12.02.2004

Bessere Rahmenbedingungen sind notwendig

"Die Grundidee zur Veränderung der Handwerksordnung - nämlich für mehr Selbständigkeit, Arbeits- und Ausbildungsplätze zu sorgen - wird sich allein auf Grund der wirtschaftlichen Rahmenbedingungen nicht verwirklichen lassen", sagte Joachim Möhrle, Präsident der Handwerkskammer Reutlingen, anlässlich eines Pressegespräches zu den Veränderungen im Handwerksrecht.

Zwar habe es im Januar diesen Jahres zahlreiche Nachfragen nach Ausnahmebewilligungen nach neuem Recht gegeben; tatsächlich hätten aber nur 16 Personen Anträge gestellt, die an die zuständigen Regierungspräsidien Tübingen bzw. Karlsruhe weitergeleitet wurden.

Wichtigster Grund für die Zurückhaltung sei, so Möhrle, dass leitende Mitarbeiter größerer Betriebe mit unternehmerischen Entscheidungsbefugnissen die schlechte Konjunkturlage gut einschätzen könnten und sich einem unternehmerischen Risiko zurzeit nicht aussetzen wollten. In Kleinbetrieben falle es hingegen schwer, die vom Gesetzgeber geforderte sechsjährige Gesellentätigkeit - davon vier Jahre in einer leitenden Stellung - nachzuweisen.

Auch das Kleinbetriebsgesetz habe keine große Nachfrage ausgelöst.
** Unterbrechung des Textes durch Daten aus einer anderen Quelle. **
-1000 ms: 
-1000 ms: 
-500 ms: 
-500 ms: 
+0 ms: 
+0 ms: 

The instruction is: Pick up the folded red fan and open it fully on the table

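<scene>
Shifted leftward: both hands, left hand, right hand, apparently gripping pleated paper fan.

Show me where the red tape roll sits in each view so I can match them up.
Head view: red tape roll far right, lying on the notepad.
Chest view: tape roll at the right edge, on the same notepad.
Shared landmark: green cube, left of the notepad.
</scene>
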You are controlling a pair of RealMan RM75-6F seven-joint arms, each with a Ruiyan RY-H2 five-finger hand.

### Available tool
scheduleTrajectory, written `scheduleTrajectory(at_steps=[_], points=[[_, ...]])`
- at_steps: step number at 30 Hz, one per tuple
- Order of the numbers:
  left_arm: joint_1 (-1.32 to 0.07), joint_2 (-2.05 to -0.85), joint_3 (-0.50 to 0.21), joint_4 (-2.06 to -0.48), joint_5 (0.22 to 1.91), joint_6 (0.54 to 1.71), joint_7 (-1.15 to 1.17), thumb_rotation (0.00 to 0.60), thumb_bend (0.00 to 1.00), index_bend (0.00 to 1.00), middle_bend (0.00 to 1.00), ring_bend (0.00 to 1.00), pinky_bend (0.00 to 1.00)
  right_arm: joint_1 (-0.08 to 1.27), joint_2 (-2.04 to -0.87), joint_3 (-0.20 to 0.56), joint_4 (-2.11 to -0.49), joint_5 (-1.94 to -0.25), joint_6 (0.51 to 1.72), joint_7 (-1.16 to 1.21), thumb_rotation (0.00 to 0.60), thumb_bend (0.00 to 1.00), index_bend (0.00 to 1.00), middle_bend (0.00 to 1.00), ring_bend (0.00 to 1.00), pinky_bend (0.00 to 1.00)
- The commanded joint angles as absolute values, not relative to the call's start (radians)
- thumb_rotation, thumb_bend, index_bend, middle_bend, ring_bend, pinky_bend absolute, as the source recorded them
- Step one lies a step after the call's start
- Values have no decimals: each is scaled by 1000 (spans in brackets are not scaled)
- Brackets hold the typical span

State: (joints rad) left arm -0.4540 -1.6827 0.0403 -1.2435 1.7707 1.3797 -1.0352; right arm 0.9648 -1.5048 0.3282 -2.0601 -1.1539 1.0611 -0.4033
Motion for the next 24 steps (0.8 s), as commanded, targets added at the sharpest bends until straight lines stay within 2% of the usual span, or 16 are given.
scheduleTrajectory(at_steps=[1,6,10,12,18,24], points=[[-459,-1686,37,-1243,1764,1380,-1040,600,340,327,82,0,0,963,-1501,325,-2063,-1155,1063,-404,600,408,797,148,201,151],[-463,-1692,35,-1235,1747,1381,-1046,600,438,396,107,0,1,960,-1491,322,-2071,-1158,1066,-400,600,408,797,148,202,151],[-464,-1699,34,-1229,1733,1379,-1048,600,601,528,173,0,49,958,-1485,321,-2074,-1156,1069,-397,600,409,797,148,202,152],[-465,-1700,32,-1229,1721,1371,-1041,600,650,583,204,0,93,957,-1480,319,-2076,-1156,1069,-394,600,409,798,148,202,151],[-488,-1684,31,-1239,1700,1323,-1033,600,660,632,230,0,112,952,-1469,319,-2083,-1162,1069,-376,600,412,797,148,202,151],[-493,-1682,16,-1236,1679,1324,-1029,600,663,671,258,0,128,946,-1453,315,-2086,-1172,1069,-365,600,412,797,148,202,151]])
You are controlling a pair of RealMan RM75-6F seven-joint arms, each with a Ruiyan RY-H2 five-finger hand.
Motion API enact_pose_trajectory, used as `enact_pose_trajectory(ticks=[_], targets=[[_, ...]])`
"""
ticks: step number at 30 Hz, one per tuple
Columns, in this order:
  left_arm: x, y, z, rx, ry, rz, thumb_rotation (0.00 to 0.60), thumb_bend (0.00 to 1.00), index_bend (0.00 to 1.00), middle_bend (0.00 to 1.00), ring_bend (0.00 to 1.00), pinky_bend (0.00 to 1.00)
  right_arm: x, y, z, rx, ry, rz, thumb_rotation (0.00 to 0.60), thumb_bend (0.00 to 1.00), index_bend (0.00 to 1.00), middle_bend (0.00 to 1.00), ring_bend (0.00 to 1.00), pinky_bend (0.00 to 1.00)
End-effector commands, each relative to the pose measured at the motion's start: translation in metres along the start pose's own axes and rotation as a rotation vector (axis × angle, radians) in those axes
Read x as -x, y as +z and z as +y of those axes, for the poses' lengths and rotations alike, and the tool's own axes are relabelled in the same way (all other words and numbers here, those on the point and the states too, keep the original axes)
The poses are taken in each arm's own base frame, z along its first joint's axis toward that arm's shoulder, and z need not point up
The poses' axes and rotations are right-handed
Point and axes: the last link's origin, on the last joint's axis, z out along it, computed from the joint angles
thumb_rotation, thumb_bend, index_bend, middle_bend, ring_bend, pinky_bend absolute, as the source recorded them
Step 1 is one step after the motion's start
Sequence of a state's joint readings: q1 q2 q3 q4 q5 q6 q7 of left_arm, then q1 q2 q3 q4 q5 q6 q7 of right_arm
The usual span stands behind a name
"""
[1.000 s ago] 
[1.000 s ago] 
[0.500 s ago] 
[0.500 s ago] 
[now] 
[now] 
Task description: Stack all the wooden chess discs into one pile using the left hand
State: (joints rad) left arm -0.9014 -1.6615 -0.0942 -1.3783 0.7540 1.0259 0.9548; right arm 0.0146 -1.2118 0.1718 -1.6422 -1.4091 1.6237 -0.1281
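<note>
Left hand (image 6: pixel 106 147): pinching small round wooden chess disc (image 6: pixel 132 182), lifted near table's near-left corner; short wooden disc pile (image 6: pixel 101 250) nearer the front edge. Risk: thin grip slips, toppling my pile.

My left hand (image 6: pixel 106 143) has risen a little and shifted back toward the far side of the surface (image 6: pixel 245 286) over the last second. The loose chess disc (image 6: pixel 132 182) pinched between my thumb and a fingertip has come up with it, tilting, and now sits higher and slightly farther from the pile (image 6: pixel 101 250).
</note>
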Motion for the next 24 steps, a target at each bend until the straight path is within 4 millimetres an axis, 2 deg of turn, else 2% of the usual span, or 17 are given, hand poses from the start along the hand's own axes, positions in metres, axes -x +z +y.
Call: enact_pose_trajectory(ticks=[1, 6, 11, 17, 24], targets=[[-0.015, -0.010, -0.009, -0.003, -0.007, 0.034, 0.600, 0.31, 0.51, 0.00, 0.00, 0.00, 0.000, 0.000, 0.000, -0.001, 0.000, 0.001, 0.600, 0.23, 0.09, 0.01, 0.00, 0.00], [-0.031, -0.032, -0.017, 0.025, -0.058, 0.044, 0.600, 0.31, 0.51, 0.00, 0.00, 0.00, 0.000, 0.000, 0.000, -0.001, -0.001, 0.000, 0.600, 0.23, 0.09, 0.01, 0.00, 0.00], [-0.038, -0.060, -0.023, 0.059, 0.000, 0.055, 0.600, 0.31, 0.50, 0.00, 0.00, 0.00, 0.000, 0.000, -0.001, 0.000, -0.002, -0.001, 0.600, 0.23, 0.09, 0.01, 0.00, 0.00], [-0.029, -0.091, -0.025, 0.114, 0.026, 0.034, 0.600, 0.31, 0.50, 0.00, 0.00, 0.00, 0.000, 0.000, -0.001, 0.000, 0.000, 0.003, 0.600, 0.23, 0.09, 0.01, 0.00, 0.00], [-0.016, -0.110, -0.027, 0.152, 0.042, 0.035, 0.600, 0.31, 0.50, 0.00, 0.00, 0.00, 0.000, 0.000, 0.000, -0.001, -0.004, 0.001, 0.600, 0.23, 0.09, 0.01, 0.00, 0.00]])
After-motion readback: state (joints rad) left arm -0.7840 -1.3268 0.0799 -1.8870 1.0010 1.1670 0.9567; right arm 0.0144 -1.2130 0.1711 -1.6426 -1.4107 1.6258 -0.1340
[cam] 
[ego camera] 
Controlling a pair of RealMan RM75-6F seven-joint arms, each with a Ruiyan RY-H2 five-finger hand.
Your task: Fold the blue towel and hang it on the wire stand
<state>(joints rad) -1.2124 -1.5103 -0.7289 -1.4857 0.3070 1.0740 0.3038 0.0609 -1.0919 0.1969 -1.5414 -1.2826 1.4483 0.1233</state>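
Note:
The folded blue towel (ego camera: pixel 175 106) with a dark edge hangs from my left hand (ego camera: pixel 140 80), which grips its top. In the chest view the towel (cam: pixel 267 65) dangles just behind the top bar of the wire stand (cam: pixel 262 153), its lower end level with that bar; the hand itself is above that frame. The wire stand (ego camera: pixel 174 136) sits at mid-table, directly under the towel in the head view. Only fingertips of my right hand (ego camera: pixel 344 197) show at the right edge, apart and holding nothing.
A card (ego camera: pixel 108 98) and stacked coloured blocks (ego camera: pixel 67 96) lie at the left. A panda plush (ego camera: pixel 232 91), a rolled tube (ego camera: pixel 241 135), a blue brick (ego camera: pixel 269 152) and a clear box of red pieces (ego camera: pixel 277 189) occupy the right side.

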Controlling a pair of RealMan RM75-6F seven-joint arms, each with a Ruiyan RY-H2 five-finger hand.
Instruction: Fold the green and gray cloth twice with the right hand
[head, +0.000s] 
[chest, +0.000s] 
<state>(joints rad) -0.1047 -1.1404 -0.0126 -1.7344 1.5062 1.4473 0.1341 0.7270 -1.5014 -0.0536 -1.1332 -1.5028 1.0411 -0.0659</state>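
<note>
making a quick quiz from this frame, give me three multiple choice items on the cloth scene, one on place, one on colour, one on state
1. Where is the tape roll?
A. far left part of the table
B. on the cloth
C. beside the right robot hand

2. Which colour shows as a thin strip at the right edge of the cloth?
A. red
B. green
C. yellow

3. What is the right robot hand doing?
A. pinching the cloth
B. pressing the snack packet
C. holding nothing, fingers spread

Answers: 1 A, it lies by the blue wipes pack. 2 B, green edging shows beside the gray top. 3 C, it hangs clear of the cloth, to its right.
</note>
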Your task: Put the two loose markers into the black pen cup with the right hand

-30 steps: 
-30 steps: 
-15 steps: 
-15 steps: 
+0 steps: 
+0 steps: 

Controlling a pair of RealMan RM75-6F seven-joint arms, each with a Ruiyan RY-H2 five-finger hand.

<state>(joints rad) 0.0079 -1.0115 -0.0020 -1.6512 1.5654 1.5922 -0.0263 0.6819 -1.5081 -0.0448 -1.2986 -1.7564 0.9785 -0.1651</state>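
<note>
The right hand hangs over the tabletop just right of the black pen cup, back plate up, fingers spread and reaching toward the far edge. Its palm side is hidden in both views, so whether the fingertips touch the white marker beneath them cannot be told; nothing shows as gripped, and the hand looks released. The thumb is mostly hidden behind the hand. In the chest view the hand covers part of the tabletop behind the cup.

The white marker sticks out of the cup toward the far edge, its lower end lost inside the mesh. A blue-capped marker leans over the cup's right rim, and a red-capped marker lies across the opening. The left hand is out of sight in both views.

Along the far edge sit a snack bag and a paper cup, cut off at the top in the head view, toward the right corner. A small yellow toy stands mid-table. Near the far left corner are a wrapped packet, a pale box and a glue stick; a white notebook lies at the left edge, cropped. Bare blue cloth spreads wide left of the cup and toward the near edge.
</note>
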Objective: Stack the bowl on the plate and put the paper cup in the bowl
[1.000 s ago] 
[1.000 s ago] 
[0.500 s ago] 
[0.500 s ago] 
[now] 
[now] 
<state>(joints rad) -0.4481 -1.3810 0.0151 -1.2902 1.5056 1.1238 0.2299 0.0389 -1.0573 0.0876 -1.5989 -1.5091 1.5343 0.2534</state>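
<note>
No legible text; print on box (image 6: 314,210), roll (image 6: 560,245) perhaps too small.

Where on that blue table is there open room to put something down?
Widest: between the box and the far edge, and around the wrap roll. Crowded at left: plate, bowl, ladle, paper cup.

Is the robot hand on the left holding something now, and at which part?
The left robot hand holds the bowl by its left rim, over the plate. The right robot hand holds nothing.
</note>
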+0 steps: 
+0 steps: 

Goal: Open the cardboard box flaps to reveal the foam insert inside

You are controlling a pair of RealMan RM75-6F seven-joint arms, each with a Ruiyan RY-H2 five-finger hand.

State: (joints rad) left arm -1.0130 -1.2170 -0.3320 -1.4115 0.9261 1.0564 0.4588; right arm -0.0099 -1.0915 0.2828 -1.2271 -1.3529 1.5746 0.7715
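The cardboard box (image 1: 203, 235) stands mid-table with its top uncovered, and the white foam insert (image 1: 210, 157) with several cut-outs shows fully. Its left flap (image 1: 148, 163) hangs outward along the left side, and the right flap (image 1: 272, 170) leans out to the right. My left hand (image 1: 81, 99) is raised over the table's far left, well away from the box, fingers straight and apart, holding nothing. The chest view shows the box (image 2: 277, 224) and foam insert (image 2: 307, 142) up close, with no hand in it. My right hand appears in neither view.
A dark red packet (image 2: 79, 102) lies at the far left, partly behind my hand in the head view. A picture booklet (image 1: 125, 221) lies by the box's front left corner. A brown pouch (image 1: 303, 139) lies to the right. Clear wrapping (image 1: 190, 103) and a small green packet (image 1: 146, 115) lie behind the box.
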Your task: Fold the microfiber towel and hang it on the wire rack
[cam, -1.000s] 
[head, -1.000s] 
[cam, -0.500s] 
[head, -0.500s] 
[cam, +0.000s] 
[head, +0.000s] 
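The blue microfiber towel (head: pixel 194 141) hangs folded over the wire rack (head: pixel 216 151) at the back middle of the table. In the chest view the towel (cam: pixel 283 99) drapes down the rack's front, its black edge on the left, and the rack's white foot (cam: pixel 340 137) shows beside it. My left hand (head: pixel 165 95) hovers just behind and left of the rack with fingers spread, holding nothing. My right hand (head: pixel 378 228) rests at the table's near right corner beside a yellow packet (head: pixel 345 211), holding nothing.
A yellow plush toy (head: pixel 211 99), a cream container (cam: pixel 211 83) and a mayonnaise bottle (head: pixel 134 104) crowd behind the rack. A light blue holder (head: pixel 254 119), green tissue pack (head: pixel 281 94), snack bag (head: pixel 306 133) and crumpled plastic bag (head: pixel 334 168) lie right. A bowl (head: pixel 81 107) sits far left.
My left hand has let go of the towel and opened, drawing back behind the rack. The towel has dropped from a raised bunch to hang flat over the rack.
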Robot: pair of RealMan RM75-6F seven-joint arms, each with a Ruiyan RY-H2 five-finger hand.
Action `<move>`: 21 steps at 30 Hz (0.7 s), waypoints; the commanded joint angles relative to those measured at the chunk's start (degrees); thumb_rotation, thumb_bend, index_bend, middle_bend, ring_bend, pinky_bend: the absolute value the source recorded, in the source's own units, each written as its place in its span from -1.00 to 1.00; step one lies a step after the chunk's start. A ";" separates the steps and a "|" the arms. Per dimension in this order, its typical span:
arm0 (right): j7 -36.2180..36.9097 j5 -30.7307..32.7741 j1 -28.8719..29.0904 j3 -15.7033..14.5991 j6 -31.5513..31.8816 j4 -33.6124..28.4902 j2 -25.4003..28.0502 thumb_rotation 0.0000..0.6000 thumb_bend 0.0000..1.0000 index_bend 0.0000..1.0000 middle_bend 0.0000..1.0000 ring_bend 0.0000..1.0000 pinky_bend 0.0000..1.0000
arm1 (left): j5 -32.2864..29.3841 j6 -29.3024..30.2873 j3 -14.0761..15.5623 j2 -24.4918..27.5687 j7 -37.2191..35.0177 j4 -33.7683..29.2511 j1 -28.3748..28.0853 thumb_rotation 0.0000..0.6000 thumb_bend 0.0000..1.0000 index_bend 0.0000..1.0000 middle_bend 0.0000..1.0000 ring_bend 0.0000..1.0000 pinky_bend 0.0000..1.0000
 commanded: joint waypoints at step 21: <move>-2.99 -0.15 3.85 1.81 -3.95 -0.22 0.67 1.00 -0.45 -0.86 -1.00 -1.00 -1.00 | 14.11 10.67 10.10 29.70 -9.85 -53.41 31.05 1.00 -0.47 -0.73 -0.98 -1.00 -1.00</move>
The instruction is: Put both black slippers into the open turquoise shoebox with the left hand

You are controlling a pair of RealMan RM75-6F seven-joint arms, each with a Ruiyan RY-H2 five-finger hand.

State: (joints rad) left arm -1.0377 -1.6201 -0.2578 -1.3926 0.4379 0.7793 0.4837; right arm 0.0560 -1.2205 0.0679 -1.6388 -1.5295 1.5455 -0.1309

Vermutlich erkenne auch dieser Personenkreis, dass mit einer eingeschränkten handwerklichen Teiltätigkeit eine dauerhafte Existenzgrundlage nicht zu erwarten sei.

"Dennoch: Der Meisterbrief ist mit der jetzt verabschiedeten Handwerksordnung ausgehöhlt worden und zum Teil zu einem bloßen Verwaltungsakt degradiert worden", so Möhrle weiter. "Aber insgesamt eröffnet sich für die Handwerkskammer Reutlingen durch die novellierte Handwerksordnung ein neues Betätigungsfeld."

Gerade durch den Wegfall des Meisterbriefs als Zugangsvoraussetzung in 53 Berufen müssten Weiterbildungsmöglichkeiten angeboten werden, damit Existenzgründer im Handwerk die notwendigen betriebswirtschaftlichen Kenntnisse erwerben könnten.

Möhrle sieht allerdings die große Gefahr, dass das Weiterbildungsangebot gerade im ländlichen Raum stark zurück gehen wird: "Wenn die Nachfrage nach einem Weiterbildungsangebot wie der Meisterprüfung zurückgeht, dann stellt sich für viele Weiterbildungsträger die Frage, ob sie ihr Angebot überhaupt noch aufrecht erhalten können."

Möhrle zeigte sich daher insgesamt enttäuscht über das Ergebnis des Vermittlungsausschusses: "Ich will in aller Deutlichkeit sagen, dass wir uns - gerade was das Kleinunternehmergesetz und die Anerkennung von Gesellenjahren unter dem Stichwort einer ‚geprüfte Qualifikation' angeht - entschieden mehr erwartet haben."

Wer sich künftig in den 41 Berufen der "Anlage A" selbständig machen will, benötigt auch weiterhin den Meisterbrief. Bei der Entscheidung von Bundestag und Bundesrat habe sich zumindest die Erkenntnis durchgesetzt, dass das Handwerk eine unverzichtbare gesellschaftliche Leistung für die Nachwuchssicherung und die berufliche Qualifizierung in unserem Land erbringt.

Die hohe Ausbildungsleistung der Betriebe war und ist ein wesentlicher Maßstab für die Abgrenzung der Meisterberufe und nicht nur die von der Bundesregierung zunächst ins Spiel gebrachte Gefahrgeneigtheit. Ursprünglich hatte der Regierungsentwurf vorgesehen, die Zahl der Meisterberufe von 94 auf 29 zu beschränken.

Allerdings werden auch neue bürokratische Hürden aufgebaut, so Möhrle, und manche - für Außenstehende kaum nachvollziehbare Regelung - wird für das Handwerk selbst nicht förderlich sein.